Afyonkarahisar'daki askeri mühimmat deposunda önceki akşam meydana gelen patlamada 25 asker şehit oldu, 8'i asker 7'si sivil 15 kişi de yaralandı. Ataköy Mahallesi 500. İstihkam Ana Depo Komutanlığı Şehit Uzman Çavuş Mete Saraç Kışlası'ndaki patlamanın bilançosu güneşin doğmasıyla birlikte günyüzüne çıktı. El bombaları, top mermileri ve mayınların bulunduğu cephanede meydana gelen patlamayla birlikte, depoların bulunduğu arazi savaş alanına döndü. Patlama sonrası bölgede çıkan yangın dün gece yarısı kontrol altına alınabildi. Depoda infilak eden patlayıcıların çevreye saçtığı yüzlerce el bombası ve top mermisi de vatandaşlar için büyük tehlike oluşturdu. Bomba imha uzmanları, itfaiye ekipleri ile askeri personel muhtemel yangın ve yeni bir patlama ihtimali nedeniyle dün günboyu olay mahallinde arama tarama çalışması gerçekleştirdi. Vatani görevini patlamanın olduğu kışlada yapan askerlerin aileleri bölgeye akın ederken, fenalık geçiren acılı ailelere sağlık ekipleri kışla önünde kurulan çadırda müdahalede bulundu.
Askeri mühimmat deposunda meydana gelen patlamada 2 astsubay, iki uzman çavuş, 21 er ve erbaş, toplam 25 asker şehit oldu. Son dönemde artan terör olayları nedeniyle olayla ilgili olarak akla sabotaj ve saldırı ihtimali geldi. Ancak yapılan ilk tespitler patlamanın nedenini kaza olduğu yönünde. Türk Silahlı Kuvvetleri'nin en büyük ikinci mühimmat deposu olan Afyonkarahisar'daki merkezi cephanelik korunaklı bir tepenin yamacına kurulmuş Şehit Uzman Çavuş Metin Saraç Kışlası içerisinde. Kurtuluş Savaşı'nın da verildiği Kocatepe sırtlarındaki korunaklı cephanelik, dışarıdan saldırılara maruz kaldığında bile etkilenmeyecek şekilde dizayn edildi. Ancak depo içindeki patlamada 25 askerin şehit olması, ihmalleri gözler önüne serdi.

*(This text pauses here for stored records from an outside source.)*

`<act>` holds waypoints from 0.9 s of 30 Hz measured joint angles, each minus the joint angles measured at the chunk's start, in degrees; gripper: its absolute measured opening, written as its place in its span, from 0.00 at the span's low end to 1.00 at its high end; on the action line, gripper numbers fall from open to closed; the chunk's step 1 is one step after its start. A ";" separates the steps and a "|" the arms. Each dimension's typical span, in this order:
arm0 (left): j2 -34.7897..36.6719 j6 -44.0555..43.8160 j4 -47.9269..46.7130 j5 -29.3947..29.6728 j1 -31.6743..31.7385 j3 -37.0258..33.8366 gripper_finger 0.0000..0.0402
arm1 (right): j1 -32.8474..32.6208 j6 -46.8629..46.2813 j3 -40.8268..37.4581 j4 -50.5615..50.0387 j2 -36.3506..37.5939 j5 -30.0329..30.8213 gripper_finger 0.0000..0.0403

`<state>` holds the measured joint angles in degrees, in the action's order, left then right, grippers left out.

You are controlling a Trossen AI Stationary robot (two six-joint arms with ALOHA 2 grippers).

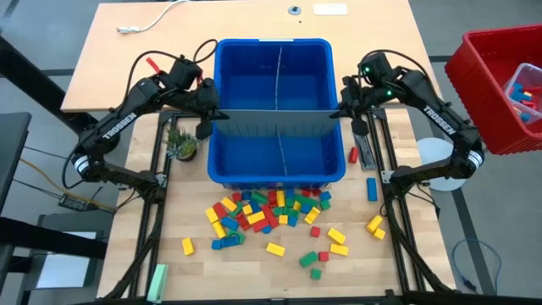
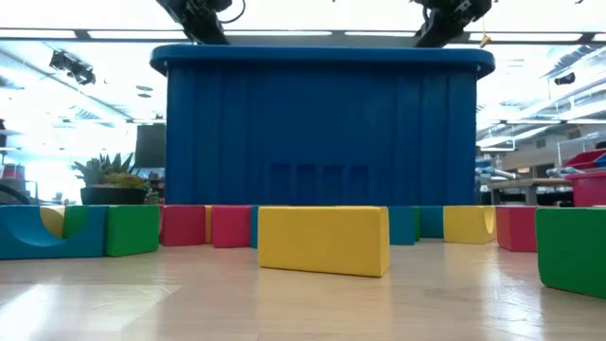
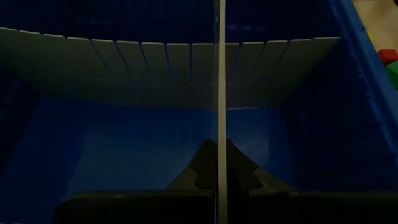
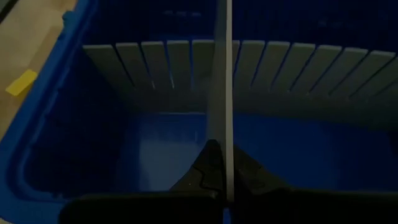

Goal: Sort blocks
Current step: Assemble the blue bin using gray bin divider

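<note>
Taking the blue bin (image 1: 275, 165) as the landmark, the blocks (image 1: 267, 212) lie in a loose heap on the wooden table (image 1: 110, 68) just before the bin's near wall, red, yellow, green and blue mixed together, with stragglers spreading nearer still and off to the right; one blue brick (image 1: 371, 188) lies apart beside the bin's right near corner, and a pale green bar (image 1: 157, 281) rests far out toward the table's near left edge. In the low view a yellow brick (image 2: 323, 240) lies closest, with a row of coloured bricks behind it along the foot of the bin's wall (image 2: 322, 142). A small potted plant (image 1: 181, 144) stands just left of the bin. Inside the bin, grey ridged panels (image 1: 275, 124) cross to make four compartments, none showing a brick. The left gripper (image 1: 212, 108) sits at the bin's left rim where the crosswise panel ends, its fingers (image 3: 202, 168) pinched narrow on that panel's thin edge (image 3: 219, 93). The right gripper (image 1: 343, 108) sits at the bin's right rim at the panel's other end, fingers (image 4: 208, 165) likewise clamped on the panel edge (image 4: 222, 81). Beyond the bin the table carries a white cable (image 1: 152, 21), and a red bin (image 1: 491, 80) with bricks stands well to the right.
</note>
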<state>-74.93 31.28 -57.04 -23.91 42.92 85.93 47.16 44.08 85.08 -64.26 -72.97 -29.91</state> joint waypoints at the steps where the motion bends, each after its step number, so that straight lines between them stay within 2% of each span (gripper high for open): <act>1: -0.02 0.01 0.04 0.03 0.00 -0.03 0.03 | 0.00 0.01 -0.43 0.09 0.00 0.25 0.00; 12: -5.12 -0.73 1.16 -1.68 -2.97 0.02 0.03 | 0.13 -0.29 -1.34 -0.31 0.18 5.52 0.00; 27: -8.66 -1.59 0.46 -0.82 -4.02 0.26 0.03 | 0.11 -3.56 -1.34 -0.73 0.00 8.07 0.00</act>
<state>-83.59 29.69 -56.58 -24.73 38.90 86.19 47.27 40.52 83.74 -64.99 -72.97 -21.85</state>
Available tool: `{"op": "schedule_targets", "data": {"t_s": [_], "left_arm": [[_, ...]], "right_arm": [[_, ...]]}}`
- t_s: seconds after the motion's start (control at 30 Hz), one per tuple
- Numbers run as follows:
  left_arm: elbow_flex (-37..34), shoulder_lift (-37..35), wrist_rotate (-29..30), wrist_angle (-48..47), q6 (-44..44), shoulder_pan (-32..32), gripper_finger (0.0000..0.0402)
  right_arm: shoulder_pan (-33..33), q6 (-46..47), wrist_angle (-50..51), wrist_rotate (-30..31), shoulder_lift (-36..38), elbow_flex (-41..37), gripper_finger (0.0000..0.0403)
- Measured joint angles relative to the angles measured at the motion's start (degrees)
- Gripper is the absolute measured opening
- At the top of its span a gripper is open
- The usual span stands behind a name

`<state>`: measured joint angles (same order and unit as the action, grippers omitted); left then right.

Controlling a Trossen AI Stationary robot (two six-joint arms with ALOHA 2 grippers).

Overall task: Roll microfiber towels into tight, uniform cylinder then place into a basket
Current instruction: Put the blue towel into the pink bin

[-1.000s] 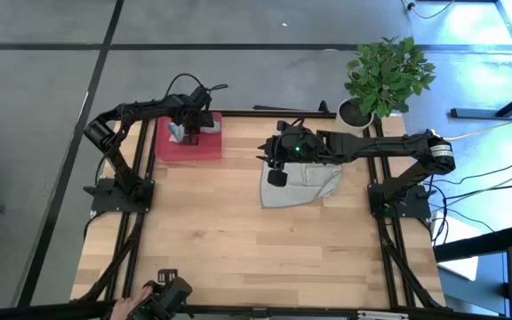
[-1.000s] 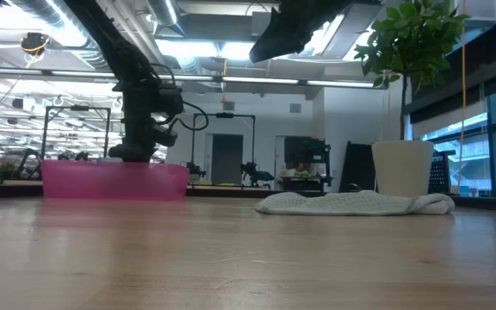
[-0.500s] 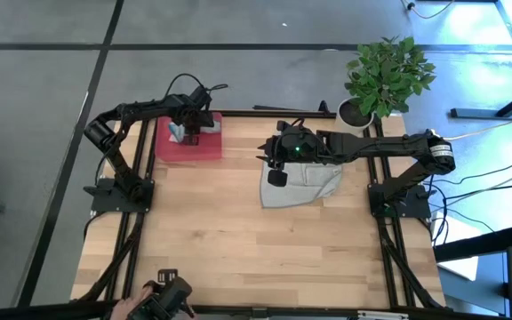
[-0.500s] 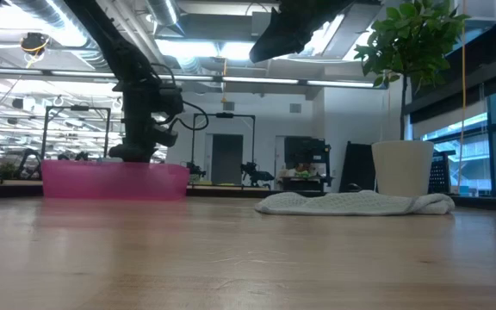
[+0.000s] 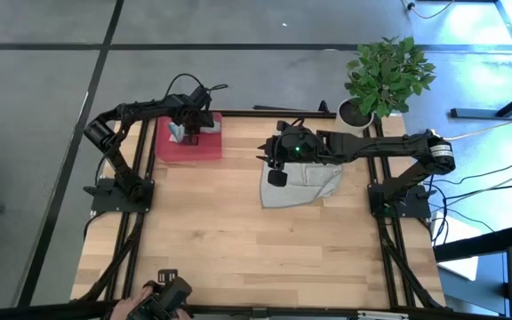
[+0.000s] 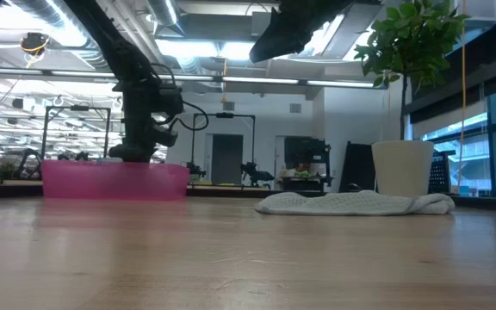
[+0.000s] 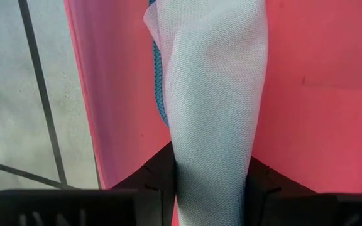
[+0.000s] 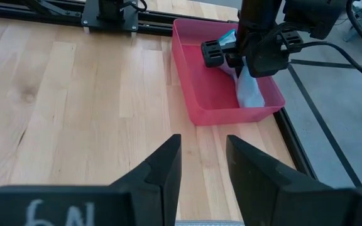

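The rolled pale blue-teal microfiber towel (image 7: 215,94) is inside the basket, a red tray (image 5: 207,149) at the table's far left. My left gripper (image 7: 209,188) reaches down into the tray and is shut on the roll. The light grey towel (image 5: 308,187) lies crumpled on the table at the far right, flat in the low view (image 6: 351,203). My right gripper (image 8: 203,166) hangs open well above the grey towel's left edge, with nothing between its fingers. My left gripper pinches the blue-teal roll (image 7: 212,169) between its two fingers, one on each side, several layers thick. The fingers (image 7: 159,176) come from above, slanting steeply down, and lie along the roll. The roll's free end (image 8: 250,94) points down into the tray.
A white pot with a green plant (image 5: 382,76) stands at the table's far right corner, beside the grey towel. Bare wood (image 5: 238,240) fills the middle and near half of the table. A dark device (image 5: 163,298) sits at the near edge.
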<state>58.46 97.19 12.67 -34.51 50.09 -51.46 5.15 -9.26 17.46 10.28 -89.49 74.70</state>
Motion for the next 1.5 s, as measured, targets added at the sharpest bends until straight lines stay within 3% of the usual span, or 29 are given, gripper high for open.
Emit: {"op": "schedule_targets", "data": {"t_s": [0.17,0.53,0.8,1.0,1.17,1.33,1.5], "left_arm": [[0.0,0.0,-0.35,-0.05,0.02,0.0,0.0133],[0.16,-1.07,-0.35,-0.89,-0.02,0.17,0.026],[5.03,-2.21,1.78,-6.63,-3.04,1.3,0.0341],[10.37,-2.23,1.21,-15.23,-8.84,3.98,0.0355],[12.09,-2.27,-3.85,-21.87,-16.35,6.13,0.0353],[10.57,-2.27,-9.21,-23.81,-19.93,7.32,0.0357],[8.81,-2.27,-10.31,-21.54,-20.06,6.67,0.0355]], "right_arm": [[0.0,-0.01,0.01,0.0,0.0,0.0,0.0127],[0.0,-0.02,0.01,0.0,0.0,-0.01,0.0127],[0.0,-0.02,0.01,0.04,0.0,0.0,0.0126],[-0.01,-0.01,0.0,0.09,0.0,-0.02,0.0126],[0.0,0.0,-0.01,0.12,0.0,-0.02,0.0126],[0.0,-0.02,-0.01,0.13,0.0,-0.02,0.0126],[-0.01,-0.02,-0.01,0.13,0.0,-0.02,0.0126]]}}
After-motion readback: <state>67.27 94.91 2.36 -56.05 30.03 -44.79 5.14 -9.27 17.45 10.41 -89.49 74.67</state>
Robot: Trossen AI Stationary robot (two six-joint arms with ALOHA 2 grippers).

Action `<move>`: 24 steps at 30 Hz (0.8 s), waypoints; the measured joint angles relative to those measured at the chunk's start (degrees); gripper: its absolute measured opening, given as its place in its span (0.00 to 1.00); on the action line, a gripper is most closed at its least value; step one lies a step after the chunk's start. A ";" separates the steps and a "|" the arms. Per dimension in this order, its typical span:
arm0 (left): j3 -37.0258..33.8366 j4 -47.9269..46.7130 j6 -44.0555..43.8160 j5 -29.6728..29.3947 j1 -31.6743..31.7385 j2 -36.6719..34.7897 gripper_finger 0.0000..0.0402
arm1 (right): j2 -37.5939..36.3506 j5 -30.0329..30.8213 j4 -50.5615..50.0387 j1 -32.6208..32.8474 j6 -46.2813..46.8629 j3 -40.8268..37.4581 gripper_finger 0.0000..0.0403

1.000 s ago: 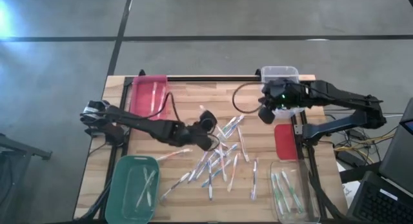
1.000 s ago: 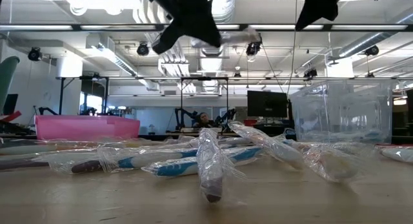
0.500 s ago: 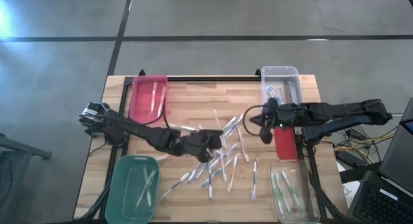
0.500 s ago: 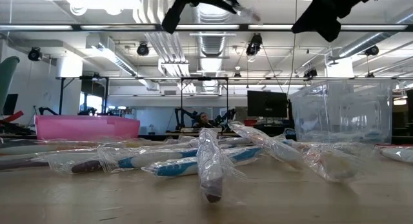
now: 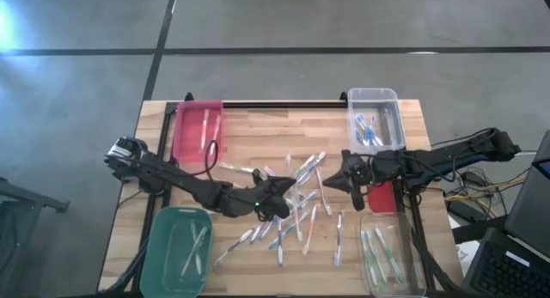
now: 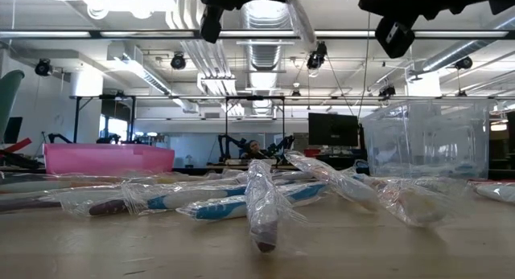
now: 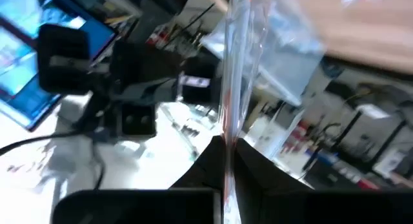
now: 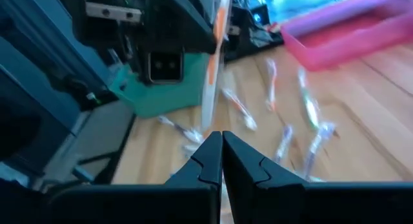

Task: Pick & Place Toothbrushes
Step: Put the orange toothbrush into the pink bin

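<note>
Many wrapped toothbrushes [image 5: 296, 212] lie scattered on the middle of the wooden table [image 5: 258, 139]; the low view shows them as a heap [image 6: 257, 203]. Above them, my left gripper [image 5: 279, 188] is shut on one wrapped toothbrush with an orange stripe [image 7: 233, 69], which shows hanging in the low view [image 6: 304, 26] and the right wrist view [image 8: 210, 88]. My right gripper [image 5: 342, 179] hovers to its right, facing it, shut and with nothing in it [image 8: 221, 143]. My left gripper pinches the wrapped toothbrush between its two fingers close to one end [image 7: 227, 137]. The fingers lie about level and point toward the table's right side. The toothbrush hangs slanting below them, clear of the table.
A pink bin [image 5: 198, 126] stands far left and a green bin [image 5: 176, 251] near left, each with a few toothbrushes. On the right are a clear bin [image 5: 375, 118] at the far edge, another clear bin [image 5: 391, 255] at the near edge and a red piece [image 5: 380, 188] between them.
My right gripper has left the far-right clear bin, sunk and come toward the table's middle, tipping from pointing down to about level. My left gripper has rolled and shifted slightly rightward, still shut; its toothbrush has swung from nearly level to hanging steeply.
</note>
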 joint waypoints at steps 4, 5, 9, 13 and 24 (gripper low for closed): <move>-1.82 5.57 3.19 0.04 -0.95 0.00 0.04 | 0.97 -0.88 3.98 0.15 -1.48 -0.91 0.02; -1.97 6.46 3.38 0.08 -1.12 0.00 0.04 | 1.12 -0.92 4.20 0.29 -2.04 -0.93 0.02; -2.01 7.42 3.58 0.15 -1.41 -0.02 0.04 | 1.93 -1.05 4.92 0.45 -2.99 -0.49 0.04; -1.86 7.28 3.55 0.17 -1.36 -0.02 0.04 | 3.32 -1.70 6.73 0.49 -2.76 -0.43 0.10; -1.86 7.70 3.38 0.37 -1.36 -0.02 0.05 | 10.57 -1.95 13.76 0.47 -2.93 -0.43 0.31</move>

Kışlanın deposunda saat 21:15'te 30'un üzerinde askerin aynı anda neden bulunduğu sorusunun cevabı ilerleyen saatlerde netlik kazandı. İlk önce 4 cephanelikte sayım ve tasnif yapıldığı belirtilmişti. Ancak Balıkesir'in Susurluk ilçesinden gelen yeni bir mühimmatın depoya yerleştirilmesi sırasında olayın meydana geldiği öğrenildi. Susurluk'tan gelen mühimmatın sevkiyattaki gecikme nedeniyle akşam saatlerine kaldığı, bu nedenle depoda 21:15 sıralarında 30'dan fazla askerin bulunduğu öğrenildi. Mühimmatın yerleştirilmesi sırasında yaşanan dikkatsizliğin kazaya sebep olduğu belirtildi. Mühimmatın yerleştirilmesi sırasında patlayan el bombaları, depodaki tank mermilerini, mayınları ve diğer bombaları patlattı. Şehir merkezine uzak olmasına rağmen kışlaya yakın küçük ölçekli birkaç mahalle de patlamadan etkilendi. Patlamanın şiddetinin büyüklüğü nedeniyle kışlaya yakın mahallenin evlerinin camları kırıldı. Mahalle yakınlarına mühimmat parçaları savruldu.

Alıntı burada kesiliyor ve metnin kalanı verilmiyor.